BRIEF:
Within the listing below, please copy exactly the lines between the line holding "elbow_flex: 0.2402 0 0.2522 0" and the line holding "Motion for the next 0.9", inclusive.

SUPPLIED MATERIAL:
---------------
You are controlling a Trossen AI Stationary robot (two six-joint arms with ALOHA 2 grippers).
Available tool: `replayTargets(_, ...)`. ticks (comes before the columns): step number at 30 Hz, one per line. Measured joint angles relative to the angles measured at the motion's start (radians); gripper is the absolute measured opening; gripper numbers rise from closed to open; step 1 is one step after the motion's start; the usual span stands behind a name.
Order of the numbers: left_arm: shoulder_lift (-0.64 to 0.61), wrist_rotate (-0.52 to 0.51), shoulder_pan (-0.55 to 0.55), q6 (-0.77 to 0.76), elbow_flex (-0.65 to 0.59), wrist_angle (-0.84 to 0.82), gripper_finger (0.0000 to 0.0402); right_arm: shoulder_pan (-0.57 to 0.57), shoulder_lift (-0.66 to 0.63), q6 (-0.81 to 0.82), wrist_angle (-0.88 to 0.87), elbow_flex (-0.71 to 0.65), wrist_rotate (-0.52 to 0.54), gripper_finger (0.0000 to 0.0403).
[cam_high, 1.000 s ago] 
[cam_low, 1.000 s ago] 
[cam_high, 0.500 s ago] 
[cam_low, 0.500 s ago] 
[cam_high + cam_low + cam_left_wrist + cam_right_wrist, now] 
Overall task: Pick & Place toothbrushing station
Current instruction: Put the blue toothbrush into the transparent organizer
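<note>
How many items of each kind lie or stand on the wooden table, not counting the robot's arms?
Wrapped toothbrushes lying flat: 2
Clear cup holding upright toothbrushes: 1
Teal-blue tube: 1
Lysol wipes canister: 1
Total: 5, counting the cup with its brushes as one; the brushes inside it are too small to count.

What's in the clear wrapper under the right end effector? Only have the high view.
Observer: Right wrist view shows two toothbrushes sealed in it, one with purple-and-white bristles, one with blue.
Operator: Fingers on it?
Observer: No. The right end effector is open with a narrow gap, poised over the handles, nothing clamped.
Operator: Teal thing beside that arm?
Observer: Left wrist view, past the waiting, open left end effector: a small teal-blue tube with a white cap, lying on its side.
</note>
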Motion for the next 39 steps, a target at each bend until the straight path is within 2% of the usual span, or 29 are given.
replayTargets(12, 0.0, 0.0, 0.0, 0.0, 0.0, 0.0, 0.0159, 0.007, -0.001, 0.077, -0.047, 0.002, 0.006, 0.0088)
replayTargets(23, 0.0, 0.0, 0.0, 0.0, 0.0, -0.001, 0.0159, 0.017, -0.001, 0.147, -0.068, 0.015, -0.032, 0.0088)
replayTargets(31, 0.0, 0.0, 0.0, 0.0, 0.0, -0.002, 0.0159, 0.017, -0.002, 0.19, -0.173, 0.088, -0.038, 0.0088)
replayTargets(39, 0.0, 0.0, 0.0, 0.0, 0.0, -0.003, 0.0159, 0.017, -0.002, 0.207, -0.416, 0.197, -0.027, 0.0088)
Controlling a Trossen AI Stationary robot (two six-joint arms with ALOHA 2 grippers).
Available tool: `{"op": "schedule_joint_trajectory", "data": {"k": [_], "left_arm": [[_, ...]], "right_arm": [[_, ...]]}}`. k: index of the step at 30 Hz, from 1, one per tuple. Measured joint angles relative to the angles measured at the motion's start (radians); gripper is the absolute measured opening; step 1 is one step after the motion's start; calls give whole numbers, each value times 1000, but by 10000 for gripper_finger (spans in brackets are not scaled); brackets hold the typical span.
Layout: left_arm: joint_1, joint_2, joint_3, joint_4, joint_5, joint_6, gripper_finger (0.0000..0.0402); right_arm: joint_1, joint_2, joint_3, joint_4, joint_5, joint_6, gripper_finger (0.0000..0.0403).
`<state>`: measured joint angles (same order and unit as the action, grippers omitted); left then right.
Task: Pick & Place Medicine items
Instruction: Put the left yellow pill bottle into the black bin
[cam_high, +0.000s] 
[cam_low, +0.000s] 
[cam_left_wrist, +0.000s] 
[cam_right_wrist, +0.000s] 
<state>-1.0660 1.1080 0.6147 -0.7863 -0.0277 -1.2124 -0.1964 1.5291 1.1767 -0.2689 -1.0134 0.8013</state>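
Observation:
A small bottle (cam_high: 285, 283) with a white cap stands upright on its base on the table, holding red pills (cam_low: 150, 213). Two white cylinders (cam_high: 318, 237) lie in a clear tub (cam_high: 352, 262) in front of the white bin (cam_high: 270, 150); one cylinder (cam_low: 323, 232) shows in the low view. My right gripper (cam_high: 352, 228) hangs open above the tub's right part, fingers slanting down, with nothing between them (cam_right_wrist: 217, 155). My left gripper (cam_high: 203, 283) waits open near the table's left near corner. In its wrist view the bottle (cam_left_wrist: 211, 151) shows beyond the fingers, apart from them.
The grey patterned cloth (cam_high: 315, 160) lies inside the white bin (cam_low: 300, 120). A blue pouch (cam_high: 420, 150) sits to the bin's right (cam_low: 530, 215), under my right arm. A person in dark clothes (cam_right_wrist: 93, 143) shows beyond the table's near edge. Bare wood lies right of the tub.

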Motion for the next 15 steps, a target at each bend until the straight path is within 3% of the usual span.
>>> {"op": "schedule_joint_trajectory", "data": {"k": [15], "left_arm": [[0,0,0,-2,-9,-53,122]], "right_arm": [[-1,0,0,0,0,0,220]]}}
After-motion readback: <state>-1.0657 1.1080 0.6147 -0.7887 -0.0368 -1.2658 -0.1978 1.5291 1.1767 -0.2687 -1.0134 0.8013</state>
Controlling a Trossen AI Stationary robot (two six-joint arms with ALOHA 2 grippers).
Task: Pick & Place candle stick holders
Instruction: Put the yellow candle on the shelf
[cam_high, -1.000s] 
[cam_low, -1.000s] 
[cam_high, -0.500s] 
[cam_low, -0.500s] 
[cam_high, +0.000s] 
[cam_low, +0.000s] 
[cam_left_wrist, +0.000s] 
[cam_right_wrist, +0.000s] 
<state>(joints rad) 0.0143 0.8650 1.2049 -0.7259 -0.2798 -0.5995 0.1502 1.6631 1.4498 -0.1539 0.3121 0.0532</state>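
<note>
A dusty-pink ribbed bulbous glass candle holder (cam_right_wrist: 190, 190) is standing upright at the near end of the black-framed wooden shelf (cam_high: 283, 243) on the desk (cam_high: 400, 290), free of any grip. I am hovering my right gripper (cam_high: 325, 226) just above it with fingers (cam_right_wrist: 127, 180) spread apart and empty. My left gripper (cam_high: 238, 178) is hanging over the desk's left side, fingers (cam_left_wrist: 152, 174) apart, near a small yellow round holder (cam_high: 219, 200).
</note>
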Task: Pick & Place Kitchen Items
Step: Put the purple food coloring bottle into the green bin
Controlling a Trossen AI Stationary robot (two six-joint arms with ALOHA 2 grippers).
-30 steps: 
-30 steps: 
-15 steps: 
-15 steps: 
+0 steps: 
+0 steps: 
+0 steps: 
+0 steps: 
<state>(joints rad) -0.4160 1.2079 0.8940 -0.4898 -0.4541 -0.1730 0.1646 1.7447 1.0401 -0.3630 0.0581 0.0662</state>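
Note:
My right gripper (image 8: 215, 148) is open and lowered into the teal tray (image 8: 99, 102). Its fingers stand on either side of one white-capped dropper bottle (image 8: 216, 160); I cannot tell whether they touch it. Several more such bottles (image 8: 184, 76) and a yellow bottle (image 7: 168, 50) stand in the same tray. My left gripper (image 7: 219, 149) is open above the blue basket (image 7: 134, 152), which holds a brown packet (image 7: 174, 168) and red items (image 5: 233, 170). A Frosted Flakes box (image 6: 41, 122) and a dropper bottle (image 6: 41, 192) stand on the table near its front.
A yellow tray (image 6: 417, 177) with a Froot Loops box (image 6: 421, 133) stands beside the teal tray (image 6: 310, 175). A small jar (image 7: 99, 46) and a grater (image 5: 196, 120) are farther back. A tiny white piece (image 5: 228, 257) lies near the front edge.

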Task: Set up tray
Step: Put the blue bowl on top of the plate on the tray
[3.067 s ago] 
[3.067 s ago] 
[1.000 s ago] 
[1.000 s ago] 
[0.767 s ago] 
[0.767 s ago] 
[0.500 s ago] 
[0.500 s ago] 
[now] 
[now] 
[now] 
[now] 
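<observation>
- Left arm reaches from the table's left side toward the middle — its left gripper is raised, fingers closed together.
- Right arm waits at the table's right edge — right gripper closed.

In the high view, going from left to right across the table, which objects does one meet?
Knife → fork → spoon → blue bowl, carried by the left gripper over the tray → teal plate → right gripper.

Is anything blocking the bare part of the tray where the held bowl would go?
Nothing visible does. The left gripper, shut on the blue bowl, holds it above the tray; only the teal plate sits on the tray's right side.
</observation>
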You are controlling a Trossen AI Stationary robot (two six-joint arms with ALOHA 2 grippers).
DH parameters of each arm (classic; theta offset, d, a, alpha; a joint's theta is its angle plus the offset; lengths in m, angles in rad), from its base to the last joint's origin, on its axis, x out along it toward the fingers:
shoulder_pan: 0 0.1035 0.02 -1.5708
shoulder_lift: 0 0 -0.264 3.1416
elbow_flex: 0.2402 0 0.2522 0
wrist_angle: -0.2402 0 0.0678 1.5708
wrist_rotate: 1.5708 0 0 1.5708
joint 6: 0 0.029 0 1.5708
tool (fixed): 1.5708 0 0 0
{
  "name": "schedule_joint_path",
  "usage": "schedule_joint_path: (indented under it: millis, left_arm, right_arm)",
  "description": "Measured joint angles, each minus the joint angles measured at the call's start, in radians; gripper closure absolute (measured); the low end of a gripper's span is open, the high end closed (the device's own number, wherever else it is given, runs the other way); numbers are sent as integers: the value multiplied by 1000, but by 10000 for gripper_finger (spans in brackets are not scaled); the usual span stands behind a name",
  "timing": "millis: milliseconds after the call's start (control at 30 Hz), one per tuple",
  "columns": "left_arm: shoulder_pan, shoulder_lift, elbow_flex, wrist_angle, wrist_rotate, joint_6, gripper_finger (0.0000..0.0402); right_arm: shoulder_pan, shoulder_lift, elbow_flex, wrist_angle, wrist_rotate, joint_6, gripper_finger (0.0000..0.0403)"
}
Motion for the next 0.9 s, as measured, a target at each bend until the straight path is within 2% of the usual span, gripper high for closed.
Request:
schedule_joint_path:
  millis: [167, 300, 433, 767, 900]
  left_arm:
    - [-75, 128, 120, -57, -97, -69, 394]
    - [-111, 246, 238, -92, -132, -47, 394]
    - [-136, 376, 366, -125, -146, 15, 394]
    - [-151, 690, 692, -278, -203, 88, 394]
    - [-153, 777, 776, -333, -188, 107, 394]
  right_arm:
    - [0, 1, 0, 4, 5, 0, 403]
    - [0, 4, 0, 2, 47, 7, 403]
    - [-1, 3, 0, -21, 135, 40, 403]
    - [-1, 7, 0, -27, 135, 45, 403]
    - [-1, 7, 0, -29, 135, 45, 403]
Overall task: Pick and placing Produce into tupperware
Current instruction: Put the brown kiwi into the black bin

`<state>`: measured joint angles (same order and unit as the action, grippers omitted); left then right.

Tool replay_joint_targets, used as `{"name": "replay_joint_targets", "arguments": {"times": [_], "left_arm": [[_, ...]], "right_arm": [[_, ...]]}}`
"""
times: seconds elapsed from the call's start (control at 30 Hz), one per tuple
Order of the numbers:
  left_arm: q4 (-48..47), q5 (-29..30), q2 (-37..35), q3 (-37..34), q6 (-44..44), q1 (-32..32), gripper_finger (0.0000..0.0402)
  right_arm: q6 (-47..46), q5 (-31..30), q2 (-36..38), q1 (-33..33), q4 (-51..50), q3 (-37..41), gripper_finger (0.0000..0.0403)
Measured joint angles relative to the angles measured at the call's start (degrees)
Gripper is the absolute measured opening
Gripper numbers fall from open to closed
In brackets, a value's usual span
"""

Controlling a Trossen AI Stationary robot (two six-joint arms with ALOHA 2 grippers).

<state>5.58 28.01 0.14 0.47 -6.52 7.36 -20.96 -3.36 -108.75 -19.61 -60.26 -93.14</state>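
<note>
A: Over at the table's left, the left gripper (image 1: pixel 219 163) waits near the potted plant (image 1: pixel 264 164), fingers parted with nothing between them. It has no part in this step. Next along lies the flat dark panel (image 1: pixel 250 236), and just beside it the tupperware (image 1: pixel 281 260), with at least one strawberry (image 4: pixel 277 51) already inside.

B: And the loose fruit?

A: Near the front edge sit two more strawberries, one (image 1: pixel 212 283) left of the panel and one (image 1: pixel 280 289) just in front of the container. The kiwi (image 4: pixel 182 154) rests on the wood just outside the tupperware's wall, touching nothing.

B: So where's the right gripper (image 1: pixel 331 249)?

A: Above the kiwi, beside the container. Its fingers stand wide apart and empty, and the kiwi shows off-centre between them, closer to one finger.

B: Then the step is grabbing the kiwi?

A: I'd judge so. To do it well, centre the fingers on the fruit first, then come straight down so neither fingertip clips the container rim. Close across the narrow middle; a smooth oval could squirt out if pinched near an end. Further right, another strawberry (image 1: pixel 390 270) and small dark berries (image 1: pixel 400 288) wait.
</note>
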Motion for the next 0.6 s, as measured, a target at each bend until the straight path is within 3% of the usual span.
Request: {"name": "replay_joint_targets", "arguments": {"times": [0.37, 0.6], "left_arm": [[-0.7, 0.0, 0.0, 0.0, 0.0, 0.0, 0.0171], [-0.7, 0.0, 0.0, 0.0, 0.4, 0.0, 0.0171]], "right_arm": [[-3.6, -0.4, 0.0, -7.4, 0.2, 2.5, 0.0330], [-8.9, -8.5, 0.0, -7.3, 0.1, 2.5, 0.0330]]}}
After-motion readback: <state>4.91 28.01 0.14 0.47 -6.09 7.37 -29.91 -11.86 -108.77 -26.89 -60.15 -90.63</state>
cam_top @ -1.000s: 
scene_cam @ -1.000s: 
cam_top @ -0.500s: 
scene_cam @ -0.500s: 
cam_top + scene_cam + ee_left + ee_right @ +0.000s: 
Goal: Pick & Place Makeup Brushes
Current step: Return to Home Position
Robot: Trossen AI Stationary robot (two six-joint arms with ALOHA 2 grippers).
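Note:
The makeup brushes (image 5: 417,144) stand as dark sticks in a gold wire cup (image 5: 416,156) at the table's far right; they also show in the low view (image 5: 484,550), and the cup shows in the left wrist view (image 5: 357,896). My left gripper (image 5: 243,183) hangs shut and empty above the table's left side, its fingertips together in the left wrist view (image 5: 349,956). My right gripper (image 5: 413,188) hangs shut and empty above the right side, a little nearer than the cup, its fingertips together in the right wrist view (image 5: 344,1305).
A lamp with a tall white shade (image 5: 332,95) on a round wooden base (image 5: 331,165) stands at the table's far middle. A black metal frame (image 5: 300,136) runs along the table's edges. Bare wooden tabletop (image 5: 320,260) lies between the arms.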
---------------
ANSWER BOX:
elbow_flex: 0.2402 0 0.2522 0
wrist_angle: -0.2402 0 0.0678 1.5708
wrist_rotate: 1.5708 0 0 1.5708
joint 6: 0 0.029 0 1.5708
tool (fixed): 1.5708 0 0 0
{
  "name": "schedule_joint_path",
  "usage": "schedule_joint_path: (indented under it: millis, left_arm, right_arm)",
  "description": "Measured joint angles, each minus the joint angles measured at the call's start, in radians; gripper closure absolute (measured); the low end of a gripper's span is open, the high end closed (the device's own number, wherever else it is given, runs the other way); numbers are sent as integers: the value multiplied by 1000, but by 10000 for gripper_finger (spans in brackets are not scaled); the usual span stands behind a name",
  "timing": "millis: milliseconds after the call's start (control at 30 Hz), one per tuple",
  "columns": "left_arm: shoulder_pan, shoulder_lift, elbow_flex, wrist_angle, wrist_rotate, joint_6, gripper_finger (0.0000..0.0402); right_arm: shoulder_pan, shoulder_lift, elbow_flex, wrist_angle, wrist_rotate, joint_6, gripper_finger (0.0000..0.0403)"
}
Motion for the next 0.9 s, as measured, a target at each bend until the straight path is within 2% of the usual span, gripper high for closed.

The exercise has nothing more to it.